* **Exercise goal**
Where the records below show the word "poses" in a line, please copy that line.

(Records from a data collection)
++++++++

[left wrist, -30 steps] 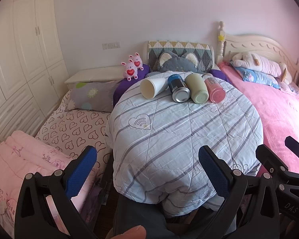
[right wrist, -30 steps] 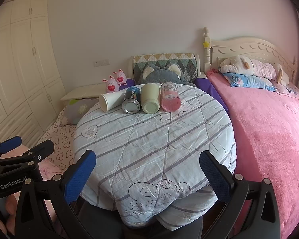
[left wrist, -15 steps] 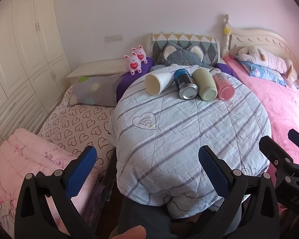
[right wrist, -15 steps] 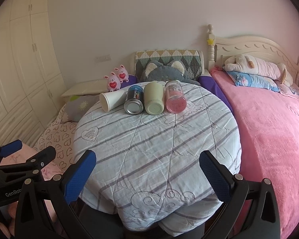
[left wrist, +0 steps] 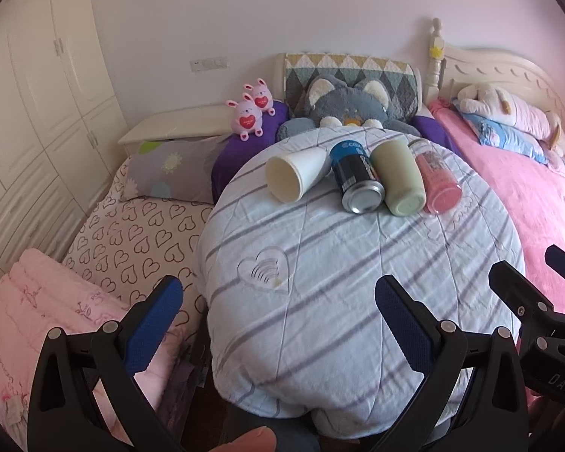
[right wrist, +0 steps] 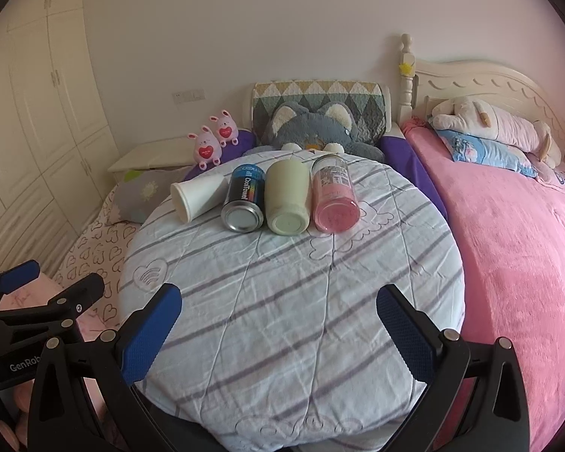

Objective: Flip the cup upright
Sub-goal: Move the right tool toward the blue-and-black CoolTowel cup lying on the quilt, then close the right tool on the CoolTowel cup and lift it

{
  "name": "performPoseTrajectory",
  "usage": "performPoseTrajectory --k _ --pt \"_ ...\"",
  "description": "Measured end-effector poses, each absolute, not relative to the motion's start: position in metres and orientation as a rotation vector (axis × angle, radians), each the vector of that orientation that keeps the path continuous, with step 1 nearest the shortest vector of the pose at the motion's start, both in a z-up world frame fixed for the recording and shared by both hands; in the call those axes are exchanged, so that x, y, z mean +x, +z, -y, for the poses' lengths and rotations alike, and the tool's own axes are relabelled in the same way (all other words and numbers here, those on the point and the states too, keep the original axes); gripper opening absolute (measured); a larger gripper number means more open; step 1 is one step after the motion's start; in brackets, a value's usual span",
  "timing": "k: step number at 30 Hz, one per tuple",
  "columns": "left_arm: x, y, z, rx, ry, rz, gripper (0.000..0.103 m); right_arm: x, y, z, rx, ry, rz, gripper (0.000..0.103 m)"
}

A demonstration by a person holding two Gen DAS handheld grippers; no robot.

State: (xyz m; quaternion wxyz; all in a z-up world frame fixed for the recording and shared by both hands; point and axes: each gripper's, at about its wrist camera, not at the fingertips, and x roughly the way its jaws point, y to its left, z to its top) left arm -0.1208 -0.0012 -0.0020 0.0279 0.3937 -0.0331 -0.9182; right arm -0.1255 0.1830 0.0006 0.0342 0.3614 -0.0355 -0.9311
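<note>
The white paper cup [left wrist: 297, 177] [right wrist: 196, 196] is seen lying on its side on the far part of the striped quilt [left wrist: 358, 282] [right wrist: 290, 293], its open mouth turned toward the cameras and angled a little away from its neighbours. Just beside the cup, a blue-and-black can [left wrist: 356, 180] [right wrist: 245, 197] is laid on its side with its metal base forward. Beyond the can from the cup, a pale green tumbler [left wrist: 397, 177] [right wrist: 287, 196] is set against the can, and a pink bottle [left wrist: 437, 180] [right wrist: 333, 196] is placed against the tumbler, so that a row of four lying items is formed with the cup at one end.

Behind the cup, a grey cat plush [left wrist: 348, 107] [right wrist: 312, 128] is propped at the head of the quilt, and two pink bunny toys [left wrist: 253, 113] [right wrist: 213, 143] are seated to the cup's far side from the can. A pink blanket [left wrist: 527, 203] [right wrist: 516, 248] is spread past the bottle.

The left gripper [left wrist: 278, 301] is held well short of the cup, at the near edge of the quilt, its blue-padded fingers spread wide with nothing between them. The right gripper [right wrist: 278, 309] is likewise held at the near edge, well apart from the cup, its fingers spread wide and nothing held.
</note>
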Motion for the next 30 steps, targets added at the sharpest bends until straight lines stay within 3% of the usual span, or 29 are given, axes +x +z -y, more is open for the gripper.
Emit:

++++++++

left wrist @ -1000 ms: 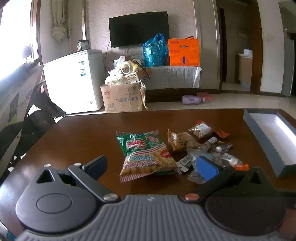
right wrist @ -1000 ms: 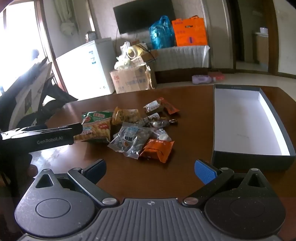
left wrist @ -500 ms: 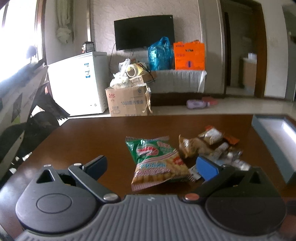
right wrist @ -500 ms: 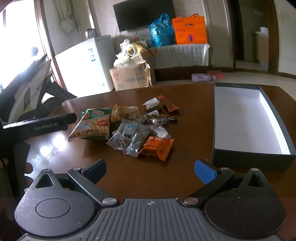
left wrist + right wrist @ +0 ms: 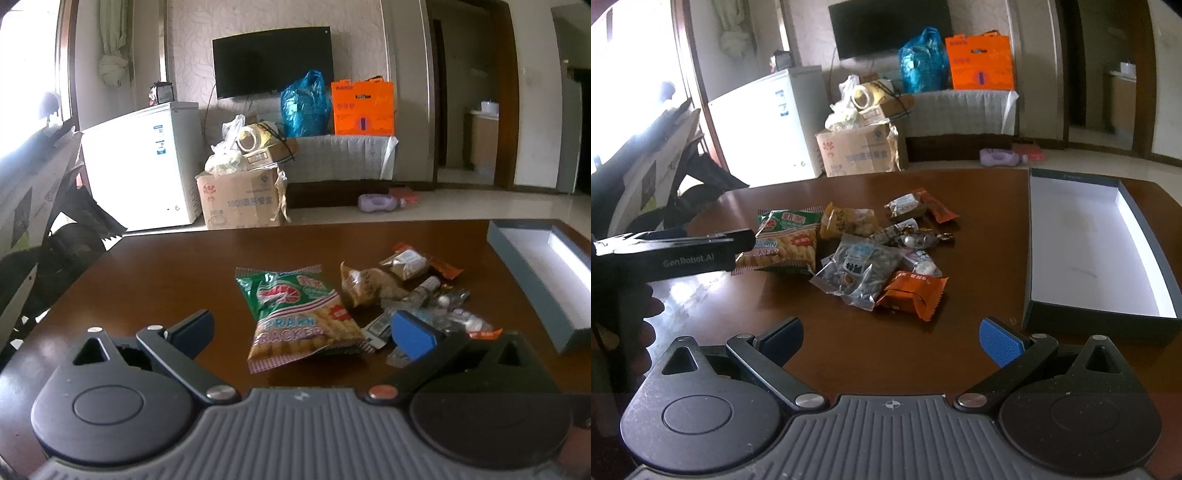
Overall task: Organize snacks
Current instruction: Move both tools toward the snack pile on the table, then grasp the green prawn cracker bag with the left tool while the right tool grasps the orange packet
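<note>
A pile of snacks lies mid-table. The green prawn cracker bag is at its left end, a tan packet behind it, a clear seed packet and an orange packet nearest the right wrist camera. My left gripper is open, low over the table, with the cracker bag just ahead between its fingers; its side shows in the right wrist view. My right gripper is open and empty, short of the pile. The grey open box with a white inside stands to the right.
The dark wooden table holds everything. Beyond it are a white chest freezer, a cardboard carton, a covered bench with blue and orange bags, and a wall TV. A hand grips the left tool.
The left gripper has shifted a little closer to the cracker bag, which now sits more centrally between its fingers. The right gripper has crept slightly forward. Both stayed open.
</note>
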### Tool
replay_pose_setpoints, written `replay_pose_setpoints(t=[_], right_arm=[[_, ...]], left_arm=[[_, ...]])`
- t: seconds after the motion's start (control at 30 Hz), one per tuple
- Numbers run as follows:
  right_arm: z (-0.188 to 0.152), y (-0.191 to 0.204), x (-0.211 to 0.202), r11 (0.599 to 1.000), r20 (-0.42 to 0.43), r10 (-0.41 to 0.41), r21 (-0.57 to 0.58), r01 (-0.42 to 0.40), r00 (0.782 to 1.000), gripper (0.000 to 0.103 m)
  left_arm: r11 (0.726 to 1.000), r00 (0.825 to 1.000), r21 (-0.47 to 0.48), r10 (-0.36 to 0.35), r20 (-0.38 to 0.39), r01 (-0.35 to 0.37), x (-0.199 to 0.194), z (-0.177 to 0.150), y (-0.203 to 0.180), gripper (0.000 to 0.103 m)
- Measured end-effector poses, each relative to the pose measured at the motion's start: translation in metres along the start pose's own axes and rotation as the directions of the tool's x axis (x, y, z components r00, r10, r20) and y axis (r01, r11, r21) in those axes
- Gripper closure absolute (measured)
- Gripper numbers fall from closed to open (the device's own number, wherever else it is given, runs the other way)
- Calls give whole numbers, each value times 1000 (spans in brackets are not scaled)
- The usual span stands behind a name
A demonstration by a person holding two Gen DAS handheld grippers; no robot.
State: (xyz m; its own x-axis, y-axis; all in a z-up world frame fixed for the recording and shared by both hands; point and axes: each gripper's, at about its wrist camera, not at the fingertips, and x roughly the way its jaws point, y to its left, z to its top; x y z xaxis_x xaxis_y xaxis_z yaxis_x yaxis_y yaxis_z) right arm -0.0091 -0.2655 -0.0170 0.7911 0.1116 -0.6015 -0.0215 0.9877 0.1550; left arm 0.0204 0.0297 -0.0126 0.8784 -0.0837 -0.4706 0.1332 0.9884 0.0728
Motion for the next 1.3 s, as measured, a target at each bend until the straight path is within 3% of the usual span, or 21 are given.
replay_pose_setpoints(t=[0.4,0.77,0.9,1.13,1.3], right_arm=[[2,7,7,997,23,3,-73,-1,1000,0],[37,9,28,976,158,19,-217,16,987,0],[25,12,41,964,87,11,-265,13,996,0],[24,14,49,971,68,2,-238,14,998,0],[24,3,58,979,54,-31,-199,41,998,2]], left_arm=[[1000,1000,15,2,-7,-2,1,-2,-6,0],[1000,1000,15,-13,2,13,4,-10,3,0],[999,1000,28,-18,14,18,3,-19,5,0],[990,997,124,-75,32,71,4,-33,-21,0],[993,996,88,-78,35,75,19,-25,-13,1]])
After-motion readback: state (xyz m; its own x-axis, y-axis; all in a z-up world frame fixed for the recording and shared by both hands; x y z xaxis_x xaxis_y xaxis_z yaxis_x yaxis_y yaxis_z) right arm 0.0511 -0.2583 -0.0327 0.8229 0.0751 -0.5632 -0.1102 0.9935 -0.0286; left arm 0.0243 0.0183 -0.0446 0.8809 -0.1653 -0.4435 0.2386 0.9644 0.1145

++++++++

* **Response box**
  "description": "Measured end-effector poses, each absolute, not relative to the motion's start: position in metres and orientation as a rotation vector (axis × angle, radians), each the vector of that orientation that keeps the path continuous, with step 1 nearest the shortest vector of the pose at the motion's start, both in a z-up world frame fixed for the recording and shared by both hands; in the call those axes are exchanged, so that x, y, z mean +x, +z, -y, for the poses' lengths and rotations alike, and the tool's own axes are relabelled in the same way (all other words and numbers here, those on the point and the states too, keep the original axes); gripper opening absolute (measured); a larger gripper number means more open; step 1 is one step after the motion's start; in brackets, a value's usual span",
- Measured end-effector poses, each relative to the pose measured at the motion's start: translation in metres along the start pose's own axes and rotation as the directions of the tool's x axis (x, y, z components r00, r10, r20) and y axis (r01, r11, r21) in those axes

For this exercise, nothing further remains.